MATERIAL PROVIDED
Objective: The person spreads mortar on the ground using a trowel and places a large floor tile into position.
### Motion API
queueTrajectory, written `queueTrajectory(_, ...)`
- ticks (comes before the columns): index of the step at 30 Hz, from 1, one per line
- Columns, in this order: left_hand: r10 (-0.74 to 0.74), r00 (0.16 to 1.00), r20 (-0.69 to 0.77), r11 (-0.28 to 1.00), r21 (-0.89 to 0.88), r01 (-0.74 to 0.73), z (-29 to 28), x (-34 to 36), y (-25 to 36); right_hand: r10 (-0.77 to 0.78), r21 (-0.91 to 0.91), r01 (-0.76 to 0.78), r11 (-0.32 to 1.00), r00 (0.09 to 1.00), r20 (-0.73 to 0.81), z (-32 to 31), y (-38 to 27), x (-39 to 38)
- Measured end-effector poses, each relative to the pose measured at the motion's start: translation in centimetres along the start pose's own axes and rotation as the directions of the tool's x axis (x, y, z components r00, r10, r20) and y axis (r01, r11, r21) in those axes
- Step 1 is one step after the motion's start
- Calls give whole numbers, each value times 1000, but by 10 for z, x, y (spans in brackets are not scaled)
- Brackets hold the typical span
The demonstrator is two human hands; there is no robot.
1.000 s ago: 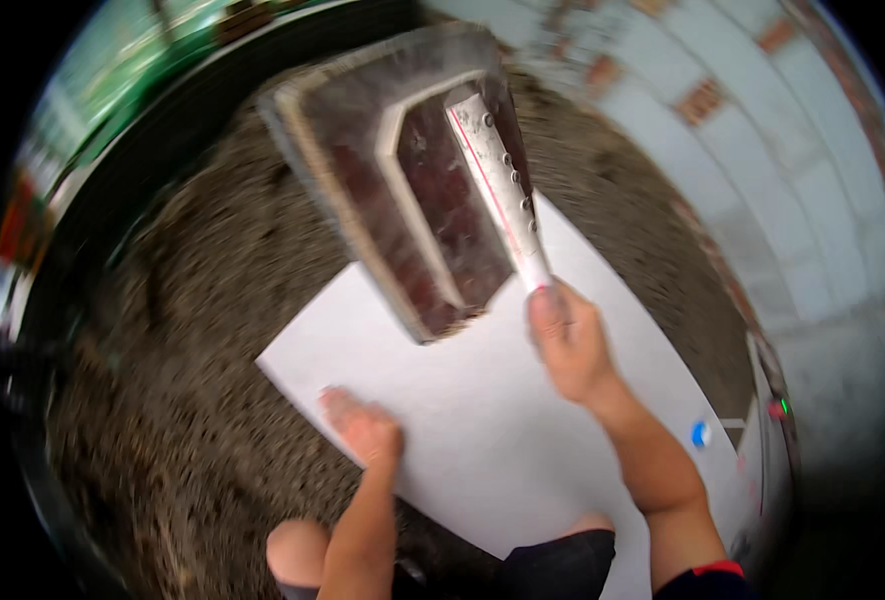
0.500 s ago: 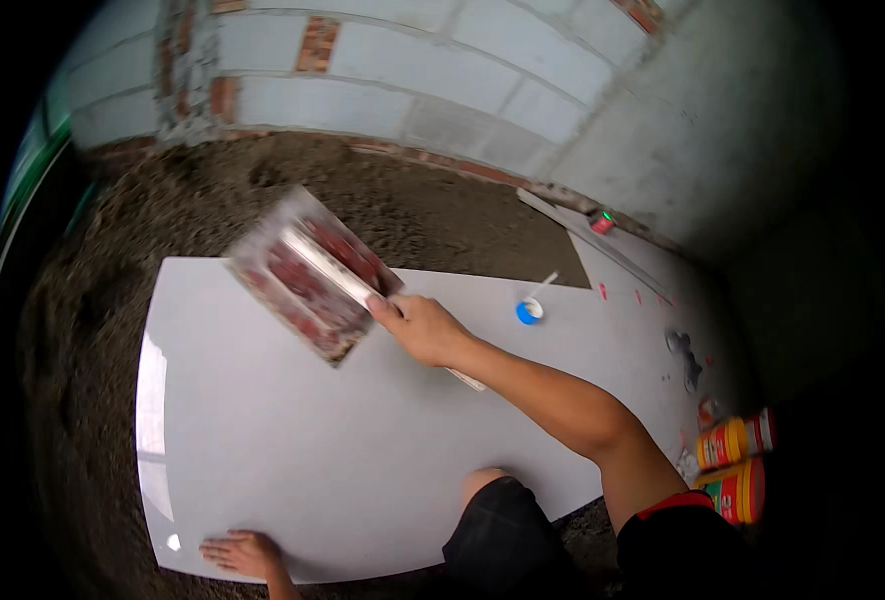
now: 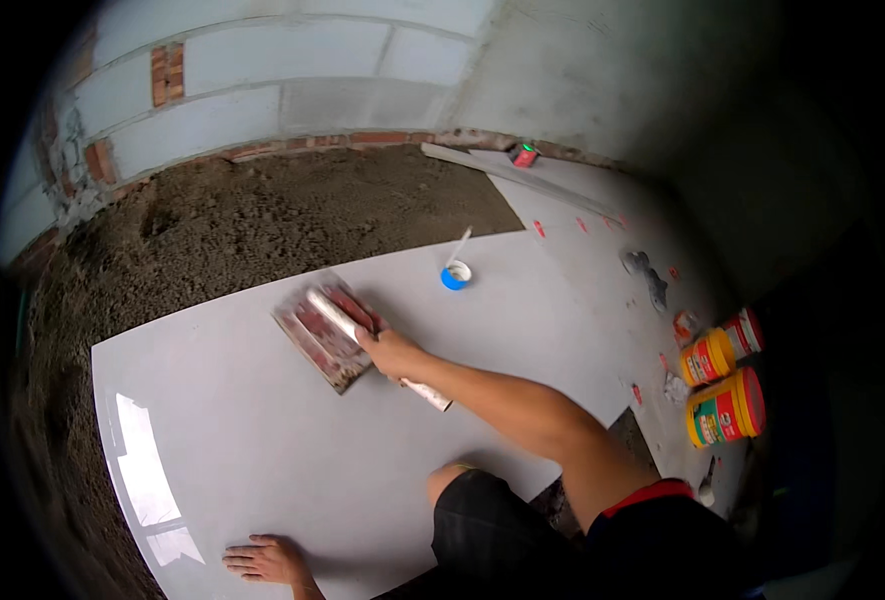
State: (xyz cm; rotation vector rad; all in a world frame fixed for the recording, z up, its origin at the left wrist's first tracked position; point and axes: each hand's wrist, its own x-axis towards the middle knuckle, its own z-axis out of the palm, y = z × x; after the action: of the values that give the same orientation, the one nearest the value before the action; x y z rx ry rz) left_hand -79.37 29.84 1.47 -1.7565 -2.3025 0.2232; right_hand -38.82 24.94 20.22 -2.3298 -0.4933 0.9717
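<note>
Our right hand (image 3: 387, 350) is wrapped around the handle of the wooden float (image 3: 324, 333), which lies flat on the large grey tile (image 3: 262, 450), its long axis running ten to four o'clock. Our left hand (image 3: 267, 558), fingers spread and holding nothing, presses the tile's near edge, well apart at seven o'clock.

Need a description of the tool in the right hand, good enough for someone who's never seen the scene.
Start from the large pale grey tile lying on the dirt floor below the block wall. Near its far edge the right hand grips the trowel: a flat rectangular blade, smeared reddish brown, with a long pale handle. The only other thing near it on the tile is a small blue-and-white round cap.
</note>
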Motion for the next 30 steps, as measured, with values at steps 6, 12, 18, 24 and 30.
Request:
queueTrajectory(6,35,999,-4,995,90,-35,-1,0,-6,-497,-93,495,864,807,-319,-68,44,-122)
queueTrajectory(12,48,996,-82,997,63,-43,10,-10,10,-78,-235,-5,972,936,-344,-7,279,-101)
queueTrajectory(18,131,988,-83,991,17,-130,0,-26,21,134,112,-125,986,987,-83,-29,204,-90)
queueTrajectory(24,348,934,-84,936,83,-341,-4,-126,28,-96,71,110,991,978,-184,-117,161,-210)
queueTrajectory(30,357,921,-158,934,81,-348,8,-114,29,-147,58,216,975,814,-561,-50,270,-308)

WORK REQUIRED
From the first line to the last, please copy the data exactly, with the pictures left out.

EXERCISE SOLUTION
Objective: The person spreads mortar on the ground using a trowel and places a large floor tile into position.
### Motion API
queueTrajectory, written `queueTrajectory(_, ...)`
- ticks (comes before the columns): index of the step at 30 Hz, from 1, one per line
- Columns, in this order: left_hand: r10 (-0.74 to 0.74), r00 (0.16 to 1.00), r20 (-0.69 to 0.77), r11 (-0.28 to 1.00), r21 (-0.89 to 0.88), r01 (-0.74 to 0.73), z (-29 to 28), x (-34 to 36), y (-25 to 36); right_hand: r10 (-0.77 to 0.78), r21 (-0.91 to 0.91), r01 (-0.76 to 0.78), r11 (-0.32 to 1.00), r00 (0.09 to 1.00), r20 (-0.73 to 0.81), z (-32 to 31), y (-38 to 27), x (-39 to 38)
- Measured end-effector poses, each relative to the pose measured at the motion's start: translation in centimetres along the start pose's own axes and rotation as the directions of the tool's x axis (x, y, z components r00, r10, r20) and y axis (r01, r11, r21) in those axes
- Step 1 is one step after the motion's start
- Calls give whole numbers, each value times 1000, but by 10 for z, x, y (spans in brackets are not scaled)
- Brackets hold the typical span
The demonstrator is two human hands; there is no robot.
1.000 s ago: 
0.500 s ago: 
now: 
State: (xyz cm; rotation vector rad; all in a world frame fixed for the recording, z up, its origin at the left wrist's first tracked position; point and axes: each hand's wrist, its own x-axis towards the middle knuckle, its own z-axis out of the palm, y = z × x; after the action: of the values that give the same orientation, the one nearest the value before the action; x y z rx ry rz) left_hand -79.37 29.84 1.47 -1.7565 -2.3025 0.2232; right_hand -38.82 24.94 20.22 -2.3298 -0.4933 0.9717
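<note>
Our right hand (image 3: 387, 350) is wrapped around the handle of the wooden float (image 3: 324, 333), which lies flat on the large grey tile (image 3: 262, 450), its long axis running ten to four o'clock. Our left hand (image 3: 267, 558), fingers spread and holding nothing, presses the tile's near edge, well apart at seven o'clock.

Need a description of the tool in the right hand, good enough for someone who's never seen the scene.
Start from the large pale grey tile lying on the dirt floor below the block wall. Near its far edge the right hand grips the trowel: a flat rectangular blade, smeared reddish brown, with a long pale handle. The only other thing near it on the tile is a small blue-and-white round cap.
</note>
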Motion for the next 30 steps, as measured, with values at steps 6, 12, 18, 24 and 30.
Request:
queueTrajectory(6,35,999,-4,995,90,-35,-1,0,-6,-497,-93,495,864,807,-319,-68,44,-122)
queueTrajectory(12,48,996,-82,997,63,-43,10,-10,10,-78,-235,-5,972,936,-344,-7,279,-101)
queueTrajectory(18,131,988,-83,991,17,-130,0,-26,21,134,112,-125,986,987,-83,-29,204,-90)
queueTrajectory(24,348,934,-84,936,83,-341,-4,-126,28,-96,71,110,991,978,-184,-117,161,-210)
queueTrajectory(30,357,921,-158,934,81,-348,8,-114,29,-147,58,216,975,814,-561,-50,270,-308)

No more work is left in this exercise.